Im Rahmen des ↗Bundesgenossenkrieges (90/89 vC) erhielten alle freien Bewohner Etruriens das römische Bürgerrecht. Die etruskische Sprache war nur mehr spärlich im Gebrauch. Vereinzelt lassen sich Inschriften auf Etruskisch noch für die Zeit des ↗Augustus nachweisen. Zur Zeit von ↗Claudius sind die Etrusker schon Gegenstand historischer Forschung. Claudius schreibt eine zwanzigbändige Etruskische Geschichte. Das Werk ist nicht erhalten.
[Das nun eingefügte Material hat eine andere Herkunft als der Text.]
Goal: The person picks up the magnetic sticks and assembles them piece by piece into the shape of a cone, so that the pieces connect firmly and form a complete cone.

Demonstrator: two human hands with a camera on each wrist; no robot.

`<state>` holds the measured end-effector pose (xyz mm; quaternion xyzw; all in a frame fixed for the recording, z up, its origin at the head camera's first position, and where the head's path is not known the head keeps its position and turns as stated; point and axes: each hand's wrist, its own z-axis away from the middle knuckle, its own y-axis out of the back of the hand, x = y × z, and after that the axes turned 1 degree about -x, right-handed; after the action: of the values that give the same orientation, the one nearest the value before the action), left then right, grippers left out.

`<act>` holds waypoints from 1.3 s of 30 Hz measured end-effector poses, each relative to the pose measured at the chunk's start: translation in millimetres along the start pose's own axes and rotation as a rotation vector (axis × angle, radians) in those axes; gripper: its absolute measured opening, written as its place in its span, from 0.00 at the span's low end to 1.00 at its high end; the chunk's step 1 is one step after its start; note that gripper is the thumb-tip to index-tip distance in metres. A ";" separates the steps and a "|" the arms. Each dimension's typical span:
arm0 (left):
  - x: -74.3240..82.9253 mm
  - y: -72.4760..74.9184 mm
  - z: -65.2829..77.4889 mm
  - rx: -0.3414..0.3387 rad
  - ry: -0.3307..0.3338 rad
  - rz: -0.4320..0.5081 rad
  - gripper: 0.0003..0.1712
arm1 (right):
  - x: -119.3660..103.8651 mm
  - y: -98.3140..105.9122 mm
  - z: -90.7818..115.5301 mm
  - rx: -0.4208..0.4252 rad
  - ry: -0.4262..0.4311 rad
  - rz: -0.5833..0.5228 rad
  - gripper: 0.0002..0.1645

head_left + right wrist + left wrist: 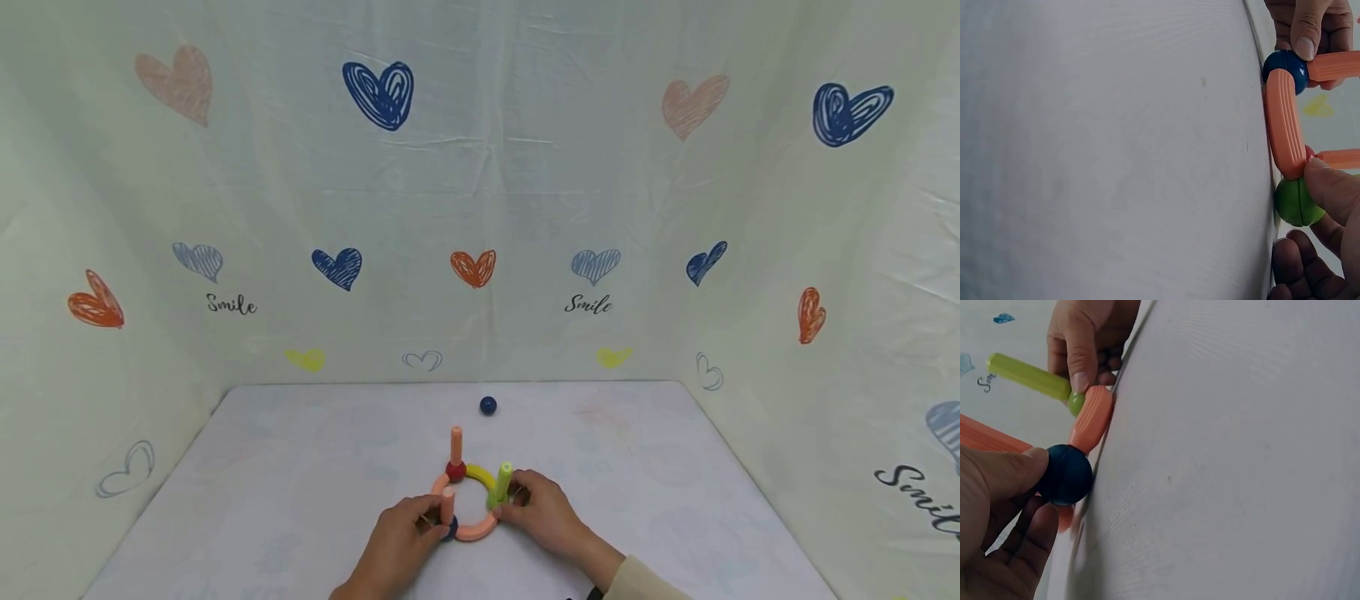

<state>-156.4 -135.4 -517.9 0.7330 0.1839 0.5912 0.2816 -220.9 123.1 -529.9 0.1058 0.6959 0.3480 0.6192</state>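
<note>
A ring of curved rods joined by balls lies on the table, with a straight rod standing on each ball. My left hand pinches the dark blue ball at the near left, below its orange rod. On the right, my right hand holds the green ball between thumb and fingers, under the yellow-green rod. A curved orange rod links these two balls. At the back, the red ball carries another upright orange rod. A curved yellow rod runs from red to green.
A loose dark blue ball lies behind the ring, near the table's far edge. The pale table is enclosed at the back and sides by a white curtain printed with hearts.
</note>
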 end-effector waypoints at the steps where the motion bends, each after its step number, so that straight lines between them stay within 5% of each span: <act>1: -0.6 0.6 0.0 0.005 -0.006 -0.003 0.17 | 0.2 -0.1 0.3 -0.003 0.000 0.003 0.20; 15: -5.3 3.3 -1.9 0.023 0.047 -0.020 0.18 | -2.8 -3.7 7.7 -0.010 0.030 0.053 0.21; 30: -15.3 2.4 0.4 0.034 0.128 0.117 0.18 | -2.9 3.7 14.3 -0.072 0.107 0.030 0.17; 39: -17.9 0.0 -0.9 0.034 0.132 0.151 0.17 | -7.5 20.4 -12.9 0.066 -0.006 -0.053 0.13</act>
<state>-161.4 -146.0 -531.5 0.7089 0.1562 0.6546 0.2109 -237.1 129.3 -511.5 0.1087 0.7076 0.3079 0.6266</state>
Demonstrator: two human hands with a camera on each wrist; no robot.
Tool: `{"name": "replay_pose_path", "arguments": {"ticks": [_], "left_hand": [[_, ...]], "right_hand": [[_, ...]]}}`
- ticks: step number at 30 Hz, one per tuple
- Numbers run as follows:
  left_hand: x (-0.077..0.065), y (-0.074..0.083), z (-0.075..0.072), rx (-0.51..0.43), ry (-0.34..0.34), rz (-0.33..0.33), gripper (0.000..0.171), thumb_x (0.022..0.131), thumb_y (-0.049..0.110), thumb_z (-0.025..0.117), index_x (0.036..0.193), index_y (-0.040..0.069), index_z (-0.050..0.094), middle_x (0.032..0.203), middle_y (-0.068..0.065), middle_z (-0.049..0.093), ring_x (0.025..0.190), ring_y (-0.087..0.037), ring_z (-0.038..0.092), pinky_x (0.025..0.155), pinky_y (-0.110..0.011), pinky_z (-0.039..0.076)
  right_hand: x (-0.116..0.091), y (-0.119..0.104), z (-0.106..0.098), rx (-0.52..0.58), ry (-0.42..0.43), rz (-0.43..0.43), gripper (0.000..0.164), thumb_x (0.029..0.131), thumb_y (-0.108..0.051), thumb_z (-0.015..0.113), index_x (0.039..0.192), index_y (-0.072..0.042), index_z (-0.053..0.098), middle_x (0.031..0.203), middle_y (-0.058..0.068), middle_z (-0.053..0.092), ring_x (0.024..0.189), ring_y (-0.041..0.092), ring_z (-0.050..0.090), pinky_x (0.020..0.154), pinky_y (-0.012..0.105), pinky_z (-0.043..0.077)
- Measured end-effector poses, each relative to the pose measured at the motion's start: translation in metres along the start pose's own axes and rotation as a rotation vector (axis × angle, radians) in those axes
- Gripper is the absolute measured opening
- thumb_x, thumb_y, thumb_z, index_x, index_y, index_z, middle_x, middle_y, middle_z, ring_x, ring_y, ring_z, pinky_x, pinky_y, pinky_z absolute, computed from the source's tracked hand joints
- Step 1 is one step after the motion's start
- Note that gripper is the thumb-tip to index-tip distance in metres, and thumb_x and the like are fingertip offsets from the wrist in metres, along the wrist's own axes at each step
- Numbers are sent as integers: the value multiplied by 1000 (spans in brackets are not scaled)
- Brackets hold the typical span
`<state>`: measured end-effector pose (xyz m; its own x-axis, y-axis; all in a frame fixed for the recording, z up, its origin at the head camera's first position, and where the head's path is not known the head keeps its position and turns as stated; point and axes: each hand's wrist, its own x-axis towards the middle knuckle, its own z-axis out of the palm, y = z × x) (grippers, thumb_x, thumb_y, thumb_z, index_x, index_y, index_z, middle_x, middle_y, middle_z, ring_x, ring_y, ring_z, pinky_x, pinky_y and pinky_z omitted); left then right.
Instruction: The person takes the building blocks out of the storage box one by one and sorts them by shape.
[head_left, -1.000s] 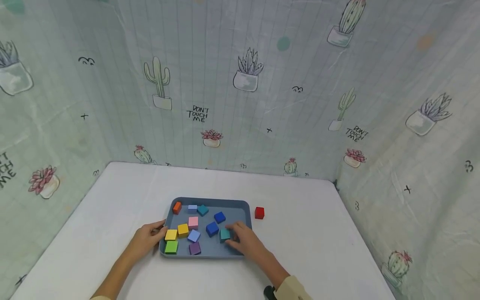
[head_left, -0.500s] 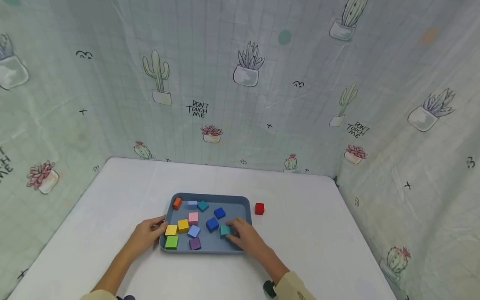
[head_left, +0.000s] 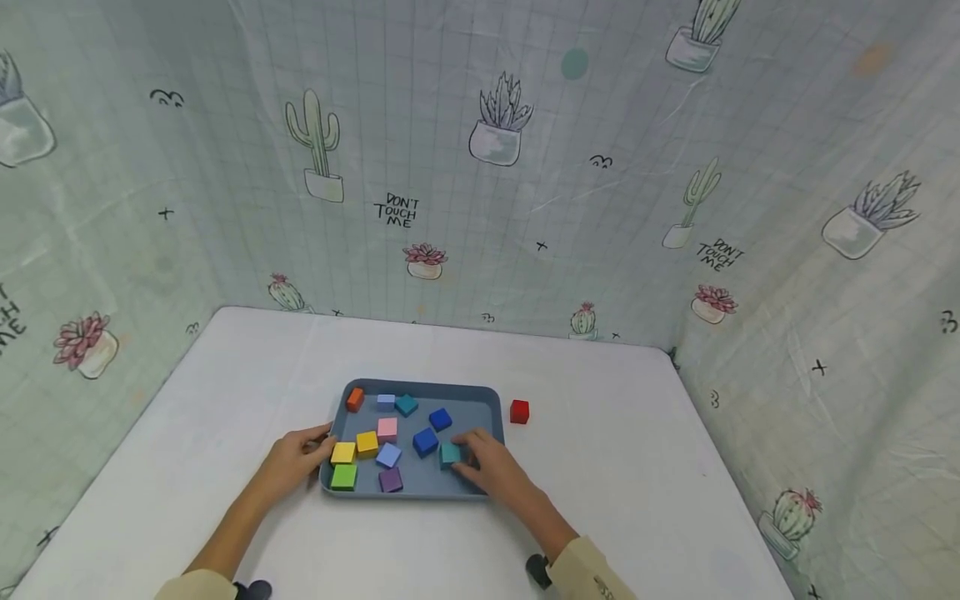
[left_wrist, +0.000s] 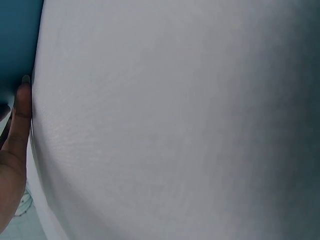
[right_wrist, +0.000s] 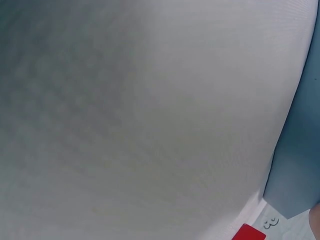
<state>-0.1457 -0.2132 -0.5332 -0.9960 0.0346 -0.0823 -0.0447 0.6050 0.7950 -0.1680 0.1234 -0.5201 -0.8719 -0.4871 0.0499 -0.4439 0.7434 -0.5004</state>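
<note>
Head view: the right hand point(head_left: 495, 468) pinches a teal block point(head_left: 449, 455) between thumb and fingers in the right part of a tray point(head_left: 480, 407), near a blue block point(head_left: 425, 442), while the left hand point(head_left: 292, 458) grips the tray's left rim. A light, level pinch and a steady tray should keep the blue block from being nudged. Beneath lies a white table point(head_left: 600, 467), a red block point(head_left: 520, 412) on it beside the tray; cactus-print sheeting point(head_left: 442, 158) surrounds it. Left wrist view: fingers point(left_wrist: 21, 117) against the tray's outer wall. Right wrist view: table, tray and red block; the pinch is out of frame.
</note>
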Motion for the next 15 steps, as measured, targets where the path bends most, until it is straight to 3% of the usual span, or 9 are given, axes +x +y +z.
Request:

Die religiösen Vorstellungen der Etrusker wichen von jenen der Griechen und Römer nur wenig ab. Ursprünglich dürften die etruskischen Götter gestaltlos gewesen sein. Erst durch den Kontakt mir den Griechen nahmen sie Gestalt an. Die etruskischen Götter hatten wie die griechischen und römischen konkrete Aufgaben und Wirkungsbereiche. Diese waren allerdings mit jenen der entsprechenden griechischen und römischen Götter nicht immer deckungsgleich.

Der etruskische Gott Tinia wurde beispielsweise dem griechischen Göttervater ↗Zeus gleichgestellt, hatte aber im Gegensatz zu diesem weder die vergleichbare monarchische Gewalt über die anderen Göttern, noch das Monopol auf das Blitzeschleudern. Darüber hinaus war Tinia auch Vegetationsgott.

Blitzeschleudern durften auch noch neun weitere etruskische Götter, unter diesen auch die Frau des Tinia, Uni, die der ↗Hera vergleichbar gewesen war. Mit Menrva (= ↗Athena) traten Tinia und Uni auch als göttliche Dreiheit auf.

Andere Entsprechungen griechischer (römischer) Götter waren beispielsweise Turan (= ↗Aphrodite), Göttin der Sexualität und Fruchtbarkeit, Nethuns, der ursprünglich ein Gott der Quellen gewesen war (= ↗Poseidon), Aplu (= ↗Apollon), Laran (= ↗Ares), Turms (=↗Hermes) und Fufluns (=↗Dionysos).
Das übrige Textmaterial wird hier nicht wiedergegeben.